Ghana Has Repatriated More Than 5,000 Stranded Citizens Since the Pandemic

Science

Ghana has brought home more than 5,000 of its citizens from around the world since the COVID-19 pandemic began, a figure that underscores both the scale of the diaspora experience and the growing complexity of protecting nationals abroad. The latest chapter came this week when 327 Ghanaians left homeless by a mass demolition in Cote d’Ivoire were transported back across the border by road, their belongings loaded onto government-provided buses and trucks.

The operation, carried out over two days with 228 arriving on Thursday and the remainder on Friday, followed a pattern that has become increasingly familiar to Ghanaian diplomats and aid workers. Barely two weeks earlier, Accra had begun a far larger evacuation from South Africa, where anti-immigration protests have created a hostile environment for foreign nationals. By mid-June, roughly 1,000 Ghanaians had been flown home from Johannesburg and Pretoria, with more than 1,500 registered for evacuation.

The repatriation effort stretches back to March 2020, when border closures to contain the coronavirus left thousands of citizens stranded overseas. By mid-2020, the government had flown home 856 nationals in phases, including 224 from the United Kingdom. Kuwait separately returned 245 Ghanaians under a migrant amnesty arrangement.

But the largest single stream of returns has come not through government evacuations but through the International Organization for Migration’s voluntary return programme, funded mainly by the European Union. Most of those assisted are migrants who attempted to reach Europe irregularly through Libya, where many were detained and subjected to abuse. The IOM helped 835 Ghanaians home in 2023 and a record 1,723 in 2024, a 106 per cent increase, including 1,597 flown from Libya on nine charter flights.

The South Africa evacuation, however, has proved the most politically charged. After summoning Pretoria’s ambassador over reported attacks on its nationals, Ghana launched a voluntary repatriation programme in late May as protests over unemployment, crime, and pressure on public services fuelled hostility toward migrants. The first chartered flight carried about 300 people to Accra on May 27, among them 26 who had been jailed over visa violations. A second flight returned 295 more.

The exercise quickly became entangled in a dispute over the legal status of the returnees. South Africa’s Border Management Authority found that only about 10 per cent of the first group of 300 had correct papers. International Relations Minister Ronald Lamola said most of those flown out had overstayed their visas, in some cases by more than a year, and had been declared undesirable under immigration law. Almost 74 per cent had overstayed, he said in a radio interview on June 10.

Ghana rejected that characterisation. Foreign Minister Samuel Okudzeto Ablakwa told JoyNews that most departing Ghanaians were in fact legal residents, with only a few still finalising paperwork. He dismissed any link between his compatriots and crime as false and misleading, noting that South African crime agencies had screened evacuees at Ghana’s High Commission against a database of wanted suspects without flagging a single person.
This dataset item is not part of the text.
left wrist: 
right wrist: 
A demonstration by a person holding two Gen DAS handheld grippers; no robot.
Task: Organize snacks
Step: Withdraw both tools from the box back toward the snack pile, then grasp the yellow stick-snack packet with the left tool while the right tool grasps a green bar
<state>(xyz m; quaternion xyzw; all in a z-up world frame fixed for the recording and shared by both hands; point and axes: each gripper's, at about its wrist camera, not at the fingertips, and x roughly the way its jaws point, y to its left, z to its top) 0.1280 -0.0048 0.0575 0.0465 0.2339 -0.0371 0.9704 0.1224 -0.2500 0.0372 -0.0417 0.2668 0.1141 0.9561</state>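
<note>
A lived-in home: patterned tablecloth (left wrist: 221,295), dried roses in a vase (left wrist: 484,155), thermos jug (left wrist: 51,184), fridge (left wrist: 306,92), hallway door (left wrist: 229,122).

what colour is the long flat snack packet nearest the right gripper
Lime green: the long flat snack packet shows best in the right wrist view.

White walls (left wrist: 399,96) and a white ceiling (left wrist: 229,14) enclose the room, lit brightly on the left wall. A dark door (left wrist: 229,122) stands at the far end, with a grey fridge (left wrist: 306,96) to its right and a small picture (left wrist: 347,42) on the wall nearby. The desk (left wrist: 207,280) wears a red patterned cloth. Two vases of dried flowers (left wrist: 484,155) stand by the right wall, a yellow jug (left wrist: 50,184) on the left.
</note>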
Ablakwa also revealed that Ghana had petitioned the African Union to hold South Africa accountable for recurring xenophobic violence and did not rule out action in international courts. The evacuation is being financed from the government’s contingency budget, with parliamentary approval.

Alongside the South Africa airlift, Ghana has mounted smaller rescues. In March, 44 citizens lured to Nigeria under a multi-level marketing scheme were freed from suspected trafficking camps in Akwa Ibom. In May, 28 mostly young Ghanaians were rescued from a trafficking network in Cote d’Ivoire in a joint operation with Ivorian security forces.

The latest return of 327 from Abidjan’s Port Bouet district was different in character, a displacement crisis rather than a trafficking case. Ivorian authorities expressed a desire to compensate those affected by the demolition, and Ghana said it would press to ensure the promised payments materialise. Officials pledged transportation and reintegration allowances, promising to place returnees in a database for jobs and start-up support.

The scale of the operation, more than 5,000 citizens in just over five years, raises questions about the adequacy of consular protections and the economic conditions that drive Ghanaians abroad in the first place. The previous repatriation of hundreds of nationals from Cote d’Ivoire earlier this year highlighted similar vulnerabilities, as citizens found themselves at the mercy of host-country policies with little warning or recourse.